Jeśli dynamika przyrostu bezrobotnych okaże się na koniec kwietnia bardzo duża, będziemy musieli dokonać korekty zasiłku dla bezrobotnych - zapowiedziała we wtorek minister rozwoju Jadwiga Emilewicz. Dodała, że nastąpiłoby to w maju, czerwcu.
Szefowa resortu rozwoju pytana na antenie Radia Zet o prognozy dotyczące poziomu bezrobocia na koniec roku, odpowiedziała, że według danych, którymi dysponuje "na razie mówimy o około 8 procentach". - Zobaczymy koniec kwietnia, jak ta dynamika przyrostu osób bezrobotnych będzie wyglądać. Jeżeli ona będzie bardzo duża, na pewno będziemy się musieli zmierzyć z korektą świadczenia dla bezrobotnych - przyznała. Przypomniała, że obecnie zasiłek dla bezrobotnych wynosi "niewiele ponad 800 zł". W czasie, kiedy - jak mówiła - bezrobocie było najniższe od niemal 30 lat, to świadczenie mogło być na takim poziomie, bo było "odstraszaniem pracodawców od wypychania na bezrobocie, jakichś innych form płatności dla pracowników". Na pytanie, czy taki zasiłek mógłby być podniesiony odpowiedziała: "Jeśli będziemy mieć bardzo dużo bezrobotnych, na pewno będziemy musieli dokonać korekty tego świadczenia". Szefowa MR wyjaśniła, że jest po rozmowie w tej sprawie z minister rodziny, pracy i polityki społecznej Marleną Maląg. - Zrobimy analizę na koniec kwietnia, zobaczymy ilu mamy zarejestrowanych bezrobotnych, i wtedy myślę, że takich korekt będziemy musieli dokonywać w maju, czerwcu - wskazała.

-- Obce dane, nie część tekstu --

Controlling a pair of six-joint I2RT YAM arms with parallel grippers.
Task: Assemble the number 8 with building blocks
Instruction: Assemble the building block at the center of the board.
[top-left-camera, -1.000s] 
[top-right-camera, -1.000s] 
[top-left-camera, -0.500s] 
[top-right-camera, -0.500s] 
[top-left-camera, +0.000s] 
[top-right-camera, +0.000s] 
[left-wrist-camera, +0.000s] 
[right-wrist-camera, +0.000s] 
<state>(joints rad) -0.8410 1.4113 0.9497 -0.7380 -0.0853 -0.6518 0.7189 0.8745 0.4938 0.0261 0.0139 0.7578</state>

Emilewicz mówiła też o ewentualnym rozszerzeniu zasiłku opiekuńczego dla rodziców dzieci starszych niż 8 lat. Zapewniła, że będzie przekonywała premiera i minister rodziny, aby rządzący rozszerzyli ten zasiłek dla rodziców dzieci do 12. roku życia. - Będę do tego namawiać, bo ten brak jest dziś dotkliwym brakiem -dodała.
Nowe rozwiązania
Szefowa resortu rozwoju pytana o rozszerzenie pakietu antykryzysowego podkreśliła, że propozycja ustawowa, która jeszcze w tym tygodniu trafi do Sejmu, to jest "korekta kilku przepisów z poprzedniej ustawy". - Tam nie będzie bardzo znaczących zmian - podkreśliła. Pytana o to, kiedy konkretnie poprawiony projekt ustawy trafi do Sejmu odpowiedziała: "myśmy konsultowali te zapisy w ciągu weekendu, ona musi być przyjęta przez Radę Ministrów, rozumiem, że jest przyjmowana obiegowo w tej chwili, mamy posiedzenie Sejmu dziś po południu, jutro, to są, rozumiem, te dwa dni, kiedy minister Łukasz Schreiber chce, żeby ustawa była procedowana w Sejmie"
Emilewicz podkreśliła, że niezależnie od tego resort pracuje nad pakietem samorządowym. - To są takie propozycje, które poprawią płynność finansową samorządów w tym trudnym roku. (...) Uelastyczni im możliwość kształtowania budżetu - stwierdziła.
Wyjaśniła, że zgodnie z tymi propozycjami do budżetów samorządowych nie będą np. wliczane środki, które są wydawane na walkę z koronawirusem. - W ten sposób te budżety będą mogły być bardziej deficytowe w tym roku - powiedziała.
Pierwszy pakiet antykryzysowy
Obowiązujący od 1 kwietnia pakiet dla przedsiębiorców ma przeciwdziałać gospodarczym skutkom pandemii, przewiduje m.in.: zwolnienie mikrofirm do 9 osób ze składek do ZUS na 3 miesiące (marzec–maj), świadczenie postojowe do ok. 2 tys. zł - dla zleceniobiorców (umowa zlecenia, agencyjna, o dzieło) i samozatrudnionych o przychodzie poniżej 3-krotności przeciętnego wynagrodzenia, dofinansowanie wynagrodzeń pracowników - do wysokości 40 proc. przeciętnego miesięcznego wynagrodzenia i uelastycznienie czasu pracy - dla firm w kłopotach. W poniedziałkowej rozmowie na antenie RMF FM szef KPRM Michał Dworczyk poinformował, że w tym tygodniu zostanie ogłoszone rozszerzenie pakietu. - Ale te instrumenty, które będą tam wprowadzane, będą dotyczyły głównie płynności przedsiębiorstwa - stwierdził.